En Amma hay un Servicio de Asesoría Nutricional que se encarga de evaluar el estado nutricional de los residentes y aconsejar sobre la terapia dietético-nutricional más adecuada

Otro aspecto importante respecto a la alimentación del anciano que vive en residencias geriátricas es la frecuente asociación de enfermedades crónicas que requieren una dieta específica. Según la Encuesta Nacional de Salud de 2008, casi el 60% de los encuestados estaban diagnosticados de hipertensión arterial, lo que requiere una restricción importante de la ingesta de sal. La hipercolesterolemia afectaba al 35%, con antecedentes de infarto de miocardio el 12%. El estreñimiento crónico lo referían el 15%, aunque en personas con movilidad reducida puede afectar a más del 75%, por lo que la dieta debe estar debidamente enriquecida con fibra.

Por lo tanto, las dietas que se ofrecen en una residencia geriátrica deben adaptarse a las situación clínica del residente con el fin de mantener y mejorar su estado de salud y siempre siguiendo un estricto control bacteriológico para evitar la contaminación de los alimentos. Es por este motivo que la dieta que se prescribe suele formar parte del  tratamiento médico del mayor en centros residenciales, donde se controla cada una de las ingestas y residuos con el fin de velar que el mayor consume la energía y nutrientes que precisa y cumple con la pauta dietética prescrita.

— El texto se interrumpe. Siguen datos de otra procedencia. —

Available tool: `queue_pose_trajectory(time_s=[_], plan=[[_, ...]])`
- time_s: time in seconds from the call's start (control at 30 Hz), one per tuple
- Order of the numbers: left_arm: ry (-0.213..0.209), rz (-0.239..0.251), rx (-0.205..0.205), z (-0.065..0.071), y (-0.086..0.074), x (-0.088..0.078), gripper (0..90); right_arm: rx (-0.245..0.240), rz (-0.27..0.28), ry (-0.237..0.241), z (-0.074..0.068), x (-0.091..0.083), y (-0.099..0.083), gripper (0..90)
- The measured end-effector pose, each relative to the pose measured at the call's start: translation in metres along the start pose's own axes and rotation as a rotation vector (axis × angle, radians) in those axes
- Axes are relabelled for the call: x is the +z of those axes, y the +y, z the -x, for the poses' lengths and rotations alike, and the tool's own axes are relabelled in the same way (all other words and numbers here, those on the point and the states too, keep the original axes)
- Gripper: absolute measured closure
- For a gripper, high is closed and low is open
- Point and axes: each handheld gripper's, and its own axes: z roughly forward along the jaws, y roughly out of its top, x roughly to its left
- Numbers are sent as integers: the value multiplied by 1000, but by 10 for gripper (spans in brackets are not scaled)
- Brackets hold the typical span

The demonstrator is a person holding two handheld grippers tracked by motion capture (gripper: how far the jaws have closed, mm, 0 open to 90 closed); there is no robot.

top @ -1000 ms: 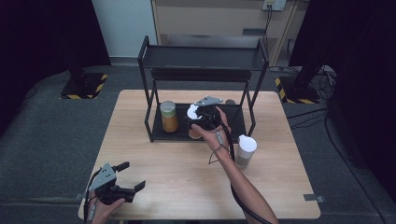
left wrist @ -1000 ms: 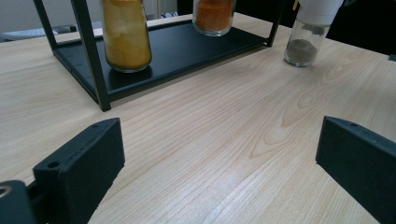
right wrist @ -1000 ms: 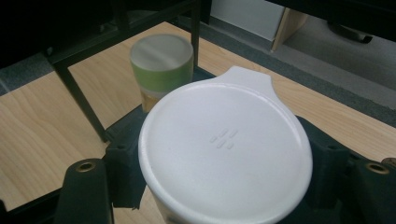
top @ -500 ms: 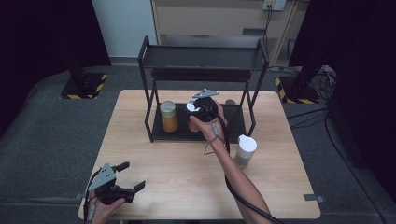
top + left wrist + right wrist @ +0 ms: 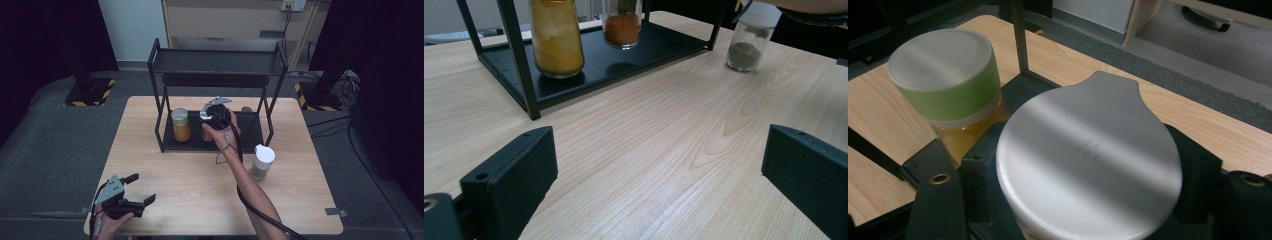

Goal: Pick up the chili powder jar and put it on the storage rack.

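My right gripper [image 5: 212, 118] reaches into the lower level of the black rack [image 5: 220, 62], shut on a glass jar of orange spice [image 5: 622, 25] just under its white lid [image 5: 1083, 130]. In the right gripper view the jaws clamp both sides of the lid's rim, with the gripper [image 5: 1089, 172] above the jar. The jar's base is at or just above the lower shelf [image 5: 250, 132]. A yellow spice jar [image 5: 180, 125] with a green lid [image 5: 945, 75] stands to its left. My left gripper [image 5: 140, 189] is held open near the table's front left corner, nothing between its jaws [image 5: 659, 165].
A white-capped jar of dark spice [image 5: 261, 162] stands on the wooden table [image 5: 300, 200] right of the person's forearm, in front of the rack's right post. The rack's top shelf is bare. A cable trails along the right arm.
The right gripper has carried the orange jar farther in under the rack's top shelf and lower, closer to the yellow jar. The left gripper has stayed put.
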Motion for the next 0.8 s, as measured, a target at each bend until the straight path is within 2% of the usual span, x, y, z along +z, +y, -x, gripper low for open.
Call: queue_pose_trajectory(time_s=[0.8], plan=[[0,3,2,0,0,0,6,19,-11,6,6,15,-11,316]])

Los profesionales de la salud, somos conscientes de que las comidas que se realizan en domicilio se adaptan a los gustos del paciente, pero no se ajustan a lo que debe ser una dieta ideal para una persona que vive en residencia. En ocasiones, el ofrecer este tipo de comidas “traidas de casa” tiene un componente afectivo no desdeñable, pero sin la seguridad bacteriológica mínima, ni las características nutricionales que debe presentar .

Por lo tanto, en centros residenciales y debido a que los residentes presentan numerosas patologías, la dieta es considerada como una herramienta más, dentro del plan terapeutico prescrito por el médico, siempre teniendo en cuenta además de las características nutricionales, las caracteristicas organolépticas, ya que tal y como recomienda la Asociación Americana de Dietistas, la alimentación es una parte esencial de la calidad de vida de nuestros mayores.